Advertisement
If you have a new account but are having problems posting or verifying your account, please email us on hello@boards.ie for help. Thanks :)
Hello all! Please ensure that you are posting a new thread or question in the appropriate forum. The Feedback forum is overwhelmed with questions that are having to be moved elsewhere. If you need help to verify your account contact hello@boards.ie

should there be such a thing as a financial malpractise suit?

Options
13»

Comments

  • Closed Accounts Posts: 19,777 ✭✭✭✭The Corinthian


    KyussBishop, can you please stop using your replies to me as a vehicle to evangelize your personal economic theories?


  • Closed Accounts Posts: 5,797 ✭✭✭KyussBishop


    Well I'm utterly bewildered by the zebra crossing argument you are both having, but between the jigs and the reels, I would think that nationalised banking would have a communist aspect or value to it, even if it is not indicative of a communist regime in totality.

    I would also be uncomfortable with certain banks having specialised relationships with the EU via their nationalisation, it seems inherintly anti-competitive to me, but that is a hunch and I am hardly an expert.

    Anyway, it also seems to me that prices on the Dublin southside are still in a bubble because they seem phenomenally expensive for what they have on offer. The prices just don't ring true.
    Just to note: I don't support full nationalization of banking myself, only nationalization of the ability to create money out of nothing (as well as the creation of a public bank, but not banning private banks).
    The point on nationalization of banking, was that even if that was done, it is not enough to make a planned economy.

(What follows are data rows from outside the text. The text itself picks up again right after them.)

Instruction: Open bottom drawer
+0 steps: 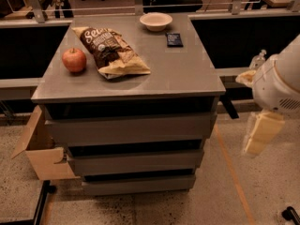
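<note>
the gripper [260, 134] hung right of the cabinet [178, 74], well apart from the bottom drawer [139, 184]; open or closed, i couldn't tell.

The tool [259, 134] hangs blurred at the right, well apart from the table [187, 74], under a white arm [281, 81] cut off by the right edge. The bottom drawer [139, 184] shows only its front; its inside is hidden. A box [40, 149] sits partly behind the table. The dark thing [174, 39] by the bowl [155, 20], perhaps a packet, is too small to tell.
</note>
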`<state>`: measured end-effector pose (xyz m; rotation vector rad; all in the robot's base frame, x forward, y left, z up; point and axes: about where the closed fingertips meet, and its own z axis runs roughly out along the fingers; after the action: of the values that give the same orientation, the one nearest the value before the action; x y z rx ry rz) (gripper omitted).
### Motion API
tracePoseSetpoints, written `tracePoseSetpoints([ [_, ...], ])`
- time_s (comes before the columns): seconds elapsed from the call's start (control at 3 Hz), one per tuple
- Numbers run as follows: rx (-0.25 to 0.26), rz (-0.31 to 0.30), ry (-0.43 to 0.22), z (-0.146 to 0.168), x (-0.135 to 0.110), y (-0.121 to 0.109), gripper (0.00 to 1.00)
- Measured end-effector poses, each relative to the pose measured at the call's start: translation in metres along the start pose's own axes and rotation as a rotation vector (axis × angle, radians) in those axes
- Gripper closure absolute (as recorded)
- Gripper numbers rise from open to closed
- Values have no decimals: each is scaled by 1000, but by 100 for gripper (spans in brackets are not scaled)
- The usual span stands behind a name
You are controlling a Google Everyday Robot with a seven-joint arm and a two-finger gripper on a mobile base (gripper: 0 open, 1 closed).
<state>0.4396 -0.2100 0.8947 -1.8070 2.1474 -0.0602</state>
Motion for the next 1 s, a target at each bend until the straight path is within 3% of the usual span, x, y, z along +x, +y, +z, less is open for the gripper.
tracePoseSetpoints([
  [0.33, -40, -1, -71, 63, 17, 22, 0],
  [0.67, -120, 66, -125, 151, 34, 56, 0],
  [1.0, -120, 65, -125, 150, 34, 56, 0],
])
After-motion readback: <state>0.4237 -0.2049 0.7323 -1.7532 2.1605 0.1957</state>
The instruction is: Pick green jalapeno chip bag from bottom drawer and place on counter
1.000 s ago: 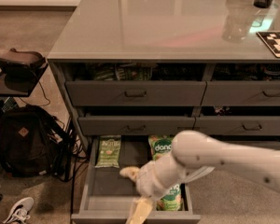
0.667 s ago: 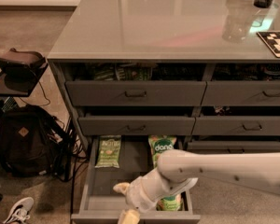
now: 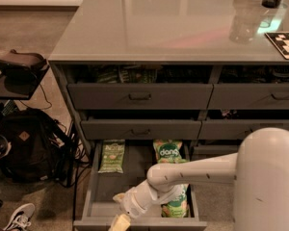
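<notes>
The glossy grey worktop (image 3: 149, 28) filled the view from 10 to 2 o'clock, with a checkered card (image 3: 284, 43) at its 3 o'clock edge. The robot's white arm (image 3: 197, 170) came in from 4 o'clock and reached across toward 7 o'clock. Below the two upper rows of drawers, the drawer (image 3: 93, 196) stood pulled open at 6 o'clock. A dark backpack (image 3: 26, 141) sat on the floor at 9 o'clock of it. Inside, a bright green dang bag (image 3: 167, 150) lay at the 1 o'clock corner, and a second one (image 3: 176, 206) lay at 4 o'clock, partly under the arm. The bag (image 3: 111, 155), pale olive green, lay flat at the 11 o'clock corner, well apart from the arm. The tool (image 3: 116, 210) hung over the 7 o'clock part of the drawer, near its front panel, spread wide and holding nothing, with the bag at its 12 o'clock.
</notes>
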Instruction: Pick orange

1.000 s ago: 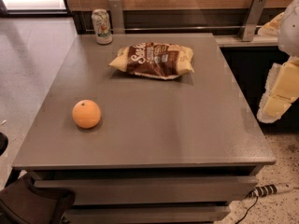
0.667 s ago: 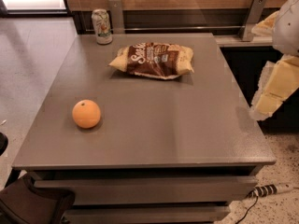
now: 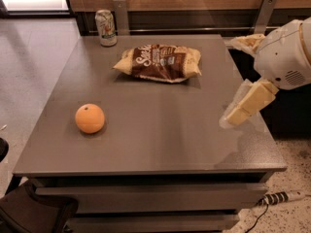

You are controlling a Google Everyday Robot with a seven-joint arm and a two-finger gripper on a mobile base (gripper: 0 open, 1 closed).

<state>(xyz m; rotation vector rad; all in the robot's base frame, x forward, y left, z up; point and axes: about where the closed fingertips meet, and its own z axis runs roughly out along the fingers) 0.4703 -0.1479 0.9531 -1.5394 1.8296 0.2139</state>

    I would say house prices are going to be kept propped up in Ireland, all through and past the crisis, and much of the south of Dublin, in having the prime property locations, is likely always to be a spot where overvaluation and speculation over house prices persists.

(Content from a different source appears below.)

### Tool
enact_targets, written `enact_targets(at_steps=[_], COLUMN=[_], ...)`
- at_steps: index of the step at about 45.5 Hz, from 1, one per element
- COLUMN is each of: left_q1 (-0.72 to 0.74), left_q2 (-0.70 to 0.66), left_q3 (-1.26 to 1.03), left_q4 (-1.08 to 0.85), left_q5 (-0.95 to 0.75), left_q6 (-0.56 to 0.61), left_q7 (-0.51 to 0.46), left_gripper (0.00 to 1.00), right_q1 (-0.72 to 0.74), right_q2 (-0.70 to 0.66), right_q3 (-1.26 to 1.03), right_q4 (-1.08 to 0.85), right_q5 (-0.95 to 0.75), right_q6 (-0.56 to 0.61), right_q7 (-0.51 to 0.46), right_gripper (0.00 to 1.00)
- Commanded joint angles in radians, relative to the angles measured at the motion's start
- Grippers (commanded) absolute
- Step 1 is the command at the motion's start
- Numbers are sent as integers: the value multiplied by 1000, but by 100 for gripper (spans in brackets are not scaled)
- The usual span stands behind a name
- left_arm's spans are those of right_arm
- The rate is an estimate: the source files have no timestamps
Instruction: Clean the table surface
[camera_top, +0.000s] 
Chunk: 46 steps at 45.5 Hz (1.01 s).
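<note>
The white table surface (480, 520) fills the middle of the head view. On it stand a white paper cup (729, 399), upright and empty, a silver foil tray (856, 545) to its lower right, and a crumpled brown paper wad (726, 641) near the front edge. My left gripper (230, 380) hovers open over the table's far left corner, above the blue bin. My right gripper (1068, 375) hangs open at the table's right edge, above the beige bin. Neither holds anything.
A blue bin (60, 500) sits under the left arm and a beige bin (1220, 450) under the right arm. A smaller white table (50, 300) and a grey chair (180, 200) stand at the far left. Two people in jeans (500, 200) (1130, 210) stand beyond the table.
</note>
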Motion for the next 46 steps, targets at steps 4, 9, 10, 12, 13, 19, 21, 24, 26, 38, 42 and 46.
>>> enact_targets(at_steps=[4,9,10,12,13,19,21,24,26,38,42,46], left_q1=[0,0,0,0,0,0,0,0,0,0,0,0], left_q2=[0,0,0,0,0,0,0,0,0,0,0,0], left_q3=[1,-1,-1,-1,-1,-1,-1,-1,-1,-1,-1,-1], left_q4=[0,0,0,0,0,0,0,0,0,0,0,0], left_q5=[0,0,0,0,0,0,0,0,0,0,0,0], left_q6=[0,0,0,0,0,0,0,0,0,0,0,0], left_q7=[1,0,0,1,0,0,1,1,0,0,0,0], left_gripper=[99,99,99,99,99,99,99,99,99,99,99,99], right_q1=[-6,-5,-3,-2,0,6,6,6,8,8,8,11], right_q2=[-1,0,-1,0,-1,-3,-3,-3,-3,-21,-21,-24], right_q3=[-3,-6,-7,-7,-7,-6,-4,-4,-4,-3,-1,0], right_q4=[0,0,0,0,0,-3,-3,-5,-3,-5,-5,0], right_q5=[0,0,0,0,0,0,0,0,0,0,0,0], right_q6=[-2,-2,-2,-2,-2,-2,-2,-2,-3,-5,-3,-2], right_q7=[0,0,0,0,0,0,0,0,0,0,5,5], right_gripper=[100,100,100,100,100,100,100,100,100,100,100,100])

    This is what finance is all about these days: Forget in engaging in actual beneficial activity in the real economy, but engage in speculation instead where asset prices get pumped up, and the financial actors in-the-know (the Gresham's dynamic i.e. 'information asymmetry', where they know it's a bubble, and can detect early when it is close to bursting), can turn their investments into cash while the price is highly overinflated (well above its real value), and can watch the asset bubble burst, as the price bottoms out back towards its real value (which can cause massive economic destruction in its wake), making losers out of everyone not 'in-the-know', who didn't get out early (and not everybody can win either - it's like a massive economy-wide ponzi-scheme).

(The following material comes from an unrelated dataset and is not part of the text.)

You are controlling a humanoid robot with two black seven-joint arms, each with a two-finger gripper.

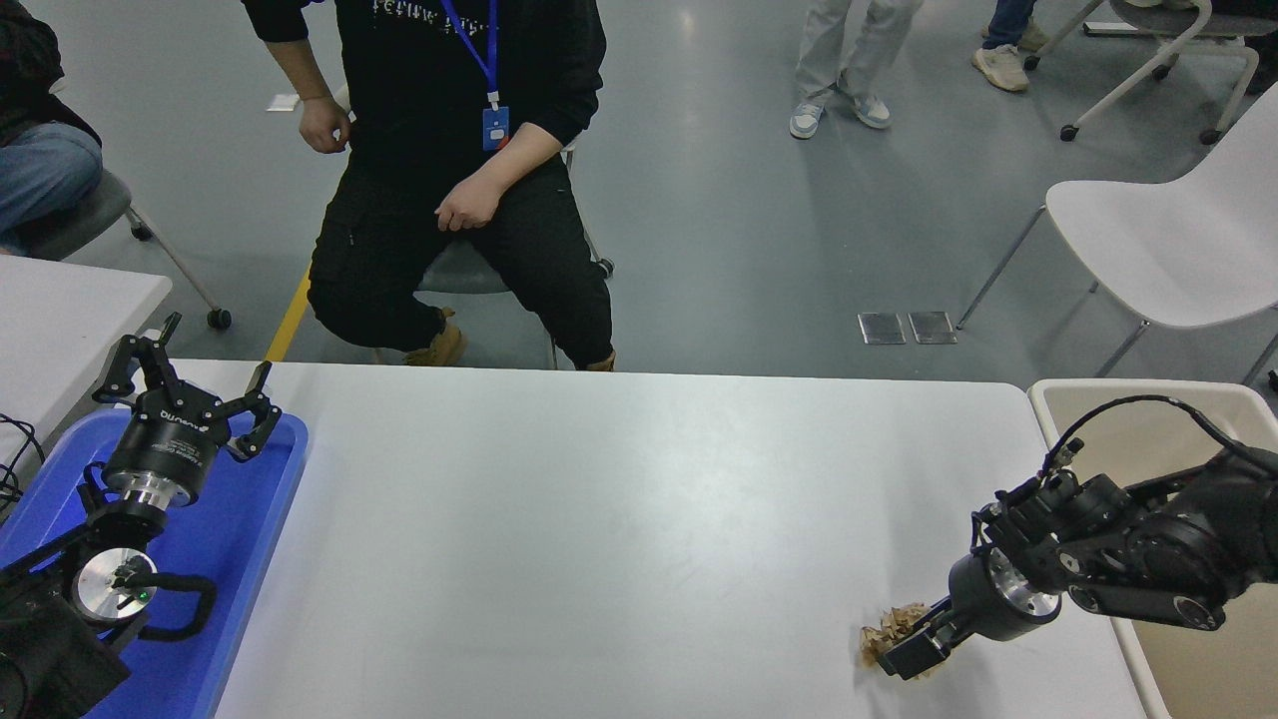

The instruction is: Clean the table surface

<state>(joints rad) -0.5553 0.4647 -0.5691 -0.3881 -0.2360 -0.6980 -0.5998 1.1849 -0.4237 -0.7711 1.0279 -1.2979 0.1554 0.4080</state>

    Houses are the ultimate way of engaging in asset speculation like this, since they're the most expensive thing people will buy, and ownership is heavily incentivized over tenancy here (thus they are a way of extracting huge 'rents' in a sense, off the majority of people in the economy), and in my view, this country is too corrupt still for another property boom not to emerge, once we turn the corner economically.

    Really enormous amounts of money have been parasitically reaped off the rest of the economy and society, through the property bubble here (some see it as class-warfare anew, with the rich financial speculators blowing asset bubbles that inflate everyone elses lifetime cost of living, with 'rents' extracted from society going to these speculators, but not sure if I view it in this highly-politicized way myself yet); there's a (in my view) very lax attitude to fraud/corruption in this country, and with this being one of the ultimate ways to make silly amounts of money, those with political/economic power are going to fight hard against reform in this area.
    KyussBishop, can you please stop using your replies to me as a vehicle to evangelize your personal economic theories?
    There was nothing even in my last reply, relating to economic theories I support.


  • Closed Accounts Posts: 3,648 ✭✭✭Cody Pomeray


    I have to say I find Kyussbishop's posts more thoughtful than most. It's funny to read kneejerk reactions to them, which seem to revolve around the use of 'dirty words' like Communism and revolutionary, with users seeming to think that's an adequate rebuttal.

    I disagree with kyussbishop, but mainly because I'm not sure that Government agencies purporting to act in the interests of the state are, in fact, any more likely to promote the public interest in full and honest disclosure.

    In fact, a nationalised money creation system may open up a whole new series of negative externalities.

    For example, the sole owner of AIB is, effectively, the Minister for Finance. Yet you would have a hard time trying to convince just about anybody that AIB's nationalisation has been a helpful or progressive public transaction.

    edit: I realise that last example is not entirely relevant to kyussbishop's proposals, based on his last post.


  • Closed Accounts Posts: 5,797 ✭✭✭KyussBishop


    ^^ Indeed, I wouldn't view wholesale nationalization of the private banking system as good or desirable.

    It's a different topic, but monetary reform is a very big deal economically and politically (it isn't fringe either - people like Martin Wolf, the leading editor of the Financial Times, support the core arguments underpinning monetary reform), and what it revolves around is making private banks full-reserve (and removing their ability to create money), with some variations of monetary reform having government pick up the slack with money creation instead (at least because there still has to be some way for new money to be introduced into the economy, once private banks lose that ability), either through spending or a public bank.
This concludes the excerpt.